Upaya reformasi birokrasi, termasuk peningkatan remunerasi pegawai negeri, tak mengurangi ”nafsu” calon koruptor. Khotbah para ulama juga belum bisa meredakan niat untuk korupsi. Iming- iming gaya hidup mewah atau setidaknya berkecukupan lebih manjur dibanding ancaman hukuman di bumi dan dunia fana.
Mungkin karena itulah muncul pandangan miring dan menggelikan bahkan sudah semacam slogan umum bahwa Lembata adalah kabupaten terkorup tapi koruptornya tidak ada. Sepertinya ini sesuatu yang aneh yang hanya dapat terjadi di negeri antah barantah. Lantas, apa yang harus dilakukan jika semua cara untuk memeberantas korupsi tidak ampuh lagi untuk mengganyang korupsi di Lembata? Apalagi apabila pemerintah setengah hati, ditambah lagi upaya sistematis sementara kalangan, termasuk di DPR, untuk melemahkan upaya pemberantasan korupsi.
Pertanyaan berikutnya, apa ada jaminan pelaku dijerat oleh hukum? Atau justru lepas dan ia akan terus membina kondisi ini dan akan terjadi regenerasi terus-menerus. Lalu apakah masyarakat akan menentang jalur-jalur belakang ini atau justru lahir sikap pembiaran karena ternyata juga telah menjadi bagian dalam kehidupan masyarakat saat ini.
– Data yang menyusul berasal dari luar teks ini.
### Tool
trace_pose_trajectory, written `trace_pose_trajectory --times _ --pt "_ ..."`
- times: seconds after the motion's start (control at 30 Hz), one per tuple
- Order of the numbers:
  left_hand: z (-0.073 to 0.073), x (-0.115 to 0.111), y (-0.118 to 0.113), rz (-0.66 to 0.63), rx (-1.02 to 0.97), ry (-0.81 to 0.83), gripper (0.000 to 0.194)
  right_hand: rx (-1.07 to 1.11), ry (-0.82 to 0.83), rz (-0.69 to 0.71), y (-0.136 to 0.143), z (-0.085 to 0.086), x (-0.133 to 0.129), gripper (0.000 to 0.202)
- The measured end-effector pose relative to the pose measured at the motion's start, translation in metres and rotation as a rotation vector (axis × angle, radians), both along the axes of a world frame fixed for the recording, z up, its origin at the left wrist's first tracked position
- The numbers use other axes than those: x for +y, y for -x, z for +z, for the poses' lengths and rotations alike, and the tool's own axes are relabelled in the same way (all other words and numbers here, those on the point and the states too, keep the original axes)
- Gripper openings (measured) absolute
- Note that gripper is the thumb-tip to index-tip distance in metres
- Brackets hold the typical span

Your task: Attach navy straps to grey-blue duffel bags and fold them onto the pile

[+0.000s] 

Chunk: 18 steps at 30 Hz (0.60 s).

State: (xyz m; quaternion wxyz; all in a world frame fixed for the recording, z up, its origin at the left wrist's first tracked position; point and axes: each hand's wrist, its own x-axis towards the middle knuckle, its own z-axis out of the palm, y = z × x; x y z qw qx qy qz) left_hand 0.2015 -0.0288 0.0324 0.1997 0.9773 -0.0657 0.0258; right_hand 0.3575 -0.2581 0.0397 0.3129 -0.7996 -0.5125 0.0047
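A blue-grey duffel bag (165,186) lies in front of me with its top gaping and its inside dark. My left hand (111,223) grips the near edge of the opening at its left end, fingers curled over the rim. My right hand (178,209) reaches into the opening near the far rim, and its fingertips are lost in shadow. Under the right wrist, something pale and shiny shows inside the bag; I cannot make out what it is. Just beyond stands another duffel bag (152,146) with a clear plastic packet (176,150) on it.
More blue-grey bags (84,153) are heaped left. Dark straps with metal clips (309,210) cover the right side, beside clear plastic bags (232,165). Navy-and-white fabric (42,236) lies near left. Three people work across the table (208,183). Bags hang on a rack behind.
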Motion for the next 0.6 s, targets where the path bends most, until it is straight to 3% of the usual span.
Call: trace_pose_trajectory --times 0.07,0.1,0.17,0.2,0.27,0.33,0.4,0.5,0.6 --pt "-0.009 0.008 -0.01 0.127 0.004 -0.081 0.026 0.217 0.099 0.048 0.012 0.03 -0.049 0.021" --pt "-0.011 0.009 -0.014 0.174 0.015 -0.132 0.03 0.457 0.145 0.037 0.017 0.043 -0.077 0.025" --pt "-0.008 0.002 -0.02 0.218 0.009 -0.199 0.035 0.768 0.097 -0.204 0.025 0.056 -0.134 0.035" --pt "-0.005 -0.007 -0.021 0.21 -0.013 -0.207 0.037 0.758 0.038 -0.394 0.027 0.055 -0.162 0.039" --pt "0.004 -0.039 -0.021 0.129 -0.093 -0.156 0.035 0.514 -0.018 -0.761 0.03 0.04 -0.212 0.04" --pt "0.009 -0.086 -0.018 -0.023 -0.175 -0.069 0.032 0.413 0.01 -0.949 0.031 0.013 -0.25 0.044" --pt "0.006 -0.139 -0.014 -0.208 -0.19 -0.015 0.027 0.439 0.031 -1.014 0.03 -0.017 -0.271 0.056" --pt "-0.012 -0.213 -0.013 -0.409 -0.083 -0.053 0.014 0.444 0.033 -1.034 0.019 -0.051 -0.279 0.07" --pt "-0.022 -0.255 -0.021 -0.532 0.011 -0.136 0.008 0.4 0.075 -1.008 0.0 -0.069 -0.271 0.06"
Jadi jelaslah bahwa upaya preventif dari pemberantasan KKN adalah dengan menciptakan tertib sosial dalam arti adanya tertib nilai-nilai yang harus diaplikasikan dalam struktur masyarakat. Dengan berubahnya pola tingkahlaku yang sesuai dengan nilai-nilai keadilan, agama dan etika moral akan lebih efektif dibandingkan hanya dengan aplikasi Undang-undang saja. Jadi perlu adanya keseimbangan antara tertib sosial dan tertib hukum untuk dapat mencapai reformasi yang mensejahterakan masyarakat.